«La pièce qui tourne mal»: un désastre théâtral maîtrisé


Frédérique De Simone
La pièce qui tourne mal – oui, elle tourne vraiment mal – rassemble sur scène tous les éléments pour plaire au public.
Construite comme une poupée russe qui s’ouvre chaque fois sur un peu plus de chaos et de comédie burlesque, la pièce met en scène les comédiens maladroits et pas tout à fait justes de la Cornley Drama Society, qui a, disons-le, plutôt l’habitude de présenter des flops.
Cette fois, le producteur de la troupe, incarné par Fabien Cloutier, a l’intention de sauver les meubles avec sa nouvelle production, une sorte de meurtre et mystère à l’anglaise: Meurtre au manoir Haversham.

Comme le nom l’indique, la pièce – dans la pièce – débute avec la mort du richissime Jonathan Haversham (Pierre-François Legendre).
Tout le monde de son entourage est louche et a au moins un motif pour s’en prendre à lui. Sa fiancée hystérique Sandra (Julie Ringuette) a une liaison avec son frère, Max (LeLouis Courchesne). Son beau-frère et ami, Robert (Rémi-Pierre Paquin), qui connaît bien l’état de ses finances, n’est pas mieux.

Puis entre en scène l’inspecteur (Fabien Cloutier), chargé de l’enquête et de démêler les nœuds.
Tout tourne mal.
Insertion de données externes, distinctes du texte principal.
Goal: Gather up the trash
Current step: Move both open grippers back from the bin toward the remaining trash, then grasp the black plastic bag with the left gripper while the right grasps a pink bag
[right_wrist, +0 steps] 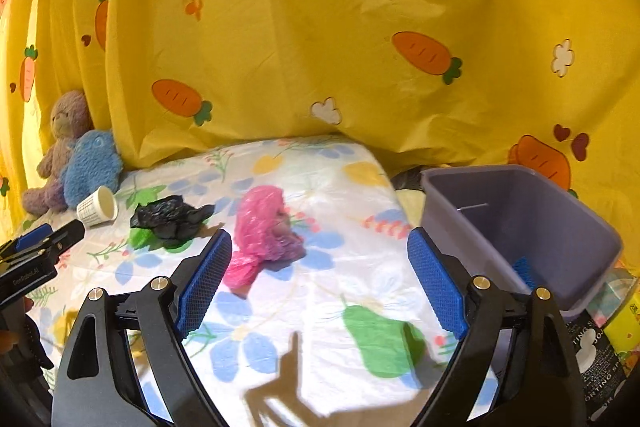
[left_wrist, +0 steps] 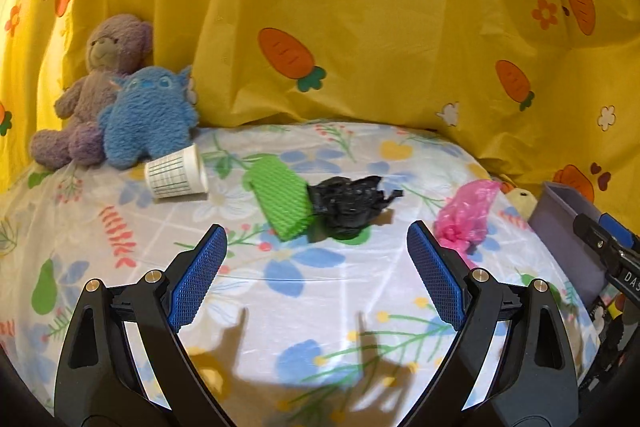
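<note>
Your left gripper [left_wrist: 316, 259] & right gripper [right_wrist: 320, 267]: fingers apart, empty; black bag [left_wrist: 352, 205] at 12, pink bag [right_wrist: 264, 227] at 11.

A: Surface? 
B: Bed [left_wrist: 320, 291], white sheet with a flower-and-fruit print.

A: Items lying on it? 
B: Paper cup [left_wrist: 176, 178] on its side, just beside a blue plush [left_wrist: 148, 117] and a purple teddy [left_wrist: 92, 91]. Green foam pad [left_wrist: 282, 201] touching a crumpled black bag [left_wrist: 350, 203]. Pink bag [right_wrist: 262, 227] apart, nearer the grey bin [right_wrist: 520, 223].
</note>
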`<state>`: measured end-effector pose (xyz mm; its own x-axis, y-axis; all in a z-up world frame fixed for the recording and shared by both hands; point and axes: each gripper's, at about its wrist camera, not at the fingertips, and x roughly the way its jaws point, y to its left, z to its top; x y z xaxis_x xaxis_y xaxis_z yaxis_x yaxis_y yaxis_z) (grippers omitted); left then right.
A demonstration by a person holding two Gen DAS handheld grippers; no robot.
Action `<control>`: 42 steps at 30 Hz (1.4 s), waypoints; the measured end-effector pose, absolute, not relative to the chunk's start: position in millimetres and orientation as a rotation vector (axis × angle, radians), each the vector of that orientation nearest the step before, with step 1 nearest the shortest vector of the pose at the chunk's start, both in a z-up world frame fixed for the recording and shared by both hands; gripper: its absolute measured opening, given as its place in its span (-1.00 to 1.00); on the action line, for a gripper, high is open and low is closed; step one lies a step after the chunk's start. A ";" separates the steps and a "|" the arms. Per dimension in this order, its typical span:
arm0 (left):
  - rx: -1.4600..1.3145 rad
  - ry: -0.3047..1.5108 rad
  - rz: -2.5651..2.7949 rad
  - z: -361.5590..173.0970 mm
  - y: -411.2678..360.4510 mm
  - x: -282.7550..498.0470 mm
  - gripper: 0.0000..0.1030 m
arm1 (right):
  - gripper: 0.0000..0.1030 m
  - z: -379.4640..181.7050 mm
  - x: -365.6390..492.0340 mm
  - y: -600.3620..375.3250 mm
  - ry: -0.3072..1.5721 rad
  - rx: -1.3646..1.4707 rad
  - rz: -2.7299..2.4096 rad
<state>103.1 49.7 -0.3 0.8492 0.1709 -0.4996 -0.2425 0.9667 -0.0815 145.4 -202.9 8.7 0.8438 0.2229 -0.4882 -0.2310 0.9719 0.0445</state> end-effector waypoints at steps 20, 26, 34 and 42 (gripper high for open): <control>-0.158 0.565 0.112 -11.6 61.5 142.7 0.75 | 0.07 -52.0 240.9 -127.7 0.772 -0.098 0.233; -0.151 0.603 0.079 -23.5 52.4 175.0 0.75 | -0.46 -59.7 246.2 -128.0 0.801 -0.108 0.250; -0.159 0.647 0.045 -38.5 54.8 216.2 0.44 | -0.62 -48.7 235.9 -137.8 0.757 -0.091 0.289; -0.162 0.685 -0.007 -50.7 51.8 237.2 -0.46 | -0.62 -40.1 219.9 -143.0 0.721 -0.086 0.328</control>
Des comédiens trébuchent, se trompent de répliques, manquent leurs signaux d’entrée, tandis que les décors – qui sont presque des personnages à eux seuls tant ils sont centraux dans cette satire – tombent en ruines sous nos yeux.
Mais comme les comédiens de la troupe sont des professionnels, ils savent faire comme si de rien n’était... ou presque.

Leur acharnement à continuer cette pièce est admirable, et le crescendo qu’ils bâtissent en faisant fi du désastre est délectable à regarder et complètement comique. Il faut dire aussi que cette comédie a tout pour plaire à un large public, réservant même quelques effets de pyrotechnie.
Bien que certains procédés humoristiques soient prévisibles ou eussent pu être raccourcis, l’effet de surprise est tout de même présent tout au long de la pièce. Cette dernière est d’ailleurs très physique et bien vivante.
Il est donc très difficile pour le spectateur de rester de glace en assistant à cette pièce qui tourne au désastre.
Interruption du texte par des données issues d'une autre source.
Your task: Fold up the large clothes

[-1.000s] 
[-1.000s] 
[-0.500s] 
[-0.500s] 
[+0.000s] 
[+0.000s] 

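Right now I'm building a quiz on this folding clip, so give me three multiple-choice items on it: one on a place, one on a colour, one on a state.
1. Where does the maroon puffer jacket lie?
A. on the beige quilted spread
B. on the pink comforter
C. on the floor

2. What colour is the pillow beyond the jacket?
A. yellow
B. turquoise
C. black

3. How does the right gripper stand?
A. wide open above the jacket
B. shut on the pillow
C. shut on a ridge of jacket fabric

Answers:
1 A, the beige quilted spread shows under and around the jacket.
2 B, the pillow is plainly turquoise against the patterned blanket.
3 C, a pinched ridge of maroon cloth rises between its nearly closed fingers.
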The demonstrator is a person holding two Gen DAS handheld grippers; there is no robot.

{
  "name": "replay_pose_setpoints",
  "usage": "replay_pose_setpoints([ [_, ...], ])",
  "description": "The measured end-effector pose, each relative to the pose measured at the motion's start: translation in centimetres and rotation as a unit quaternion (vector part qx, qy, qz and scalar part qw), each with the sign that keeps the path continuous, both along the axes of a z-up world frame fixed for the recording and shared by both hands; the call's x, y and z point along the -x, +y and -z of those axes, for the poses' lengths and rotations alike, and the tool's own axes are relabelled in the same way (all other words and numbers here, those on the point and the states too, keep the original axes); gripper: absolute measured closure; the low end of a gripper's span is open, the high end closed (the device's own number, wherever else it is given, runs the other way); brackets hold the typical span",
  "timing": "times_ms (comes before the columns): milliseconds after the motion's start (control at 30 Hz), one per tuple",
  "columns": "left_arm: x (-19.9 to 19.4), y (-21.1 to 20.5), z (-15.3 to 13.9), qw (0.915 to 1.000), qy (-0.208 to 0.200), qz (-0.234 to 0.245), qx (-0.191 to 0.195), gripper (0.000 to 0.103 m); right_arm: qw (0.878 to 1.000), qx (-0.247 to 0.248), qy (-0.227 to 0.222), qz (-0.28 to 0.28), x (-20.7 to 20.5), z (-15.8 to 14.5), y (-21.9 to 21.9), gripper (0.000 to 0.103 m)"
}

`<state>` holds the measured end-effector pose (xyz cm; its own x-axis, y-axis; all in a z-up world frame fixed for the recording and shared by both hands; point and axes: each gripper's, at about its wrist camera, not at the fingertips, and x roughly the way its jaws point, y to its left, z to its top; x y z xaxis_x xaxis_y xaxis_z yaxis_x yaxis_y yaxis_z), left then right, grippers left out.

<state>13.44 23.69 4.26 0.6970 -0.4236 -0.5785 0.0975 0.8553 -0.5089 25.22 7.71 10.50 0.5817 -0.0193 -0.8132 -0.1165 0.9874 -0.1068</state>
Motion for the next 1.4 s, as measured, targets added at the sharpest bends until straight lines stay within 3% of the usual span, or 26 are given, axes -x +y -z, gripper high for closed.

Jonathan Roberge et Olivia Palacci jouent pour leur part les techniciens de scène et amuseurs de foule. Leurs interventions avec les gens de la salle avant le lever du rideau contribuent à installer d’emblée le ton absurde et participatif du spectacle.
Coup de chapeau à Stéphane Breton, qui a pris la relève de Guillaume Lambert dans le rôle du majordome après son accident en pleine représentation, le 11 juillet dernier. Il a dû tout apprendre – les textes et les déplacements – en seulement cinq jours.
Malgré le risque de blessures associé aux décors peu conventionnels et aux quelques cascades que les comédiens doivent réaliser pendant la pièce, les producteurs de Monarque Production n’avaient prévu aucune doublure.

Traduite par Normand Chouinard et dirigée par André Robitaille, La pièce qui tourne mal a été initialement produite dans le West End de Londres par Kenny Wax & Stage Presence.
Elle a depuis été adaptée et tournée dans plus d’une cinquantaine de pays, et est aujourd’hui considérée comme l’une des plus grandes exportations théâtrales britanniques. Les textes sont signés par Henry Lewis, Jonathan Sayer et Henry Shields.
La pièce qui tourne mal est présentée à la Maison des arts Desjardins de Drummondville jusqu’au 10 août.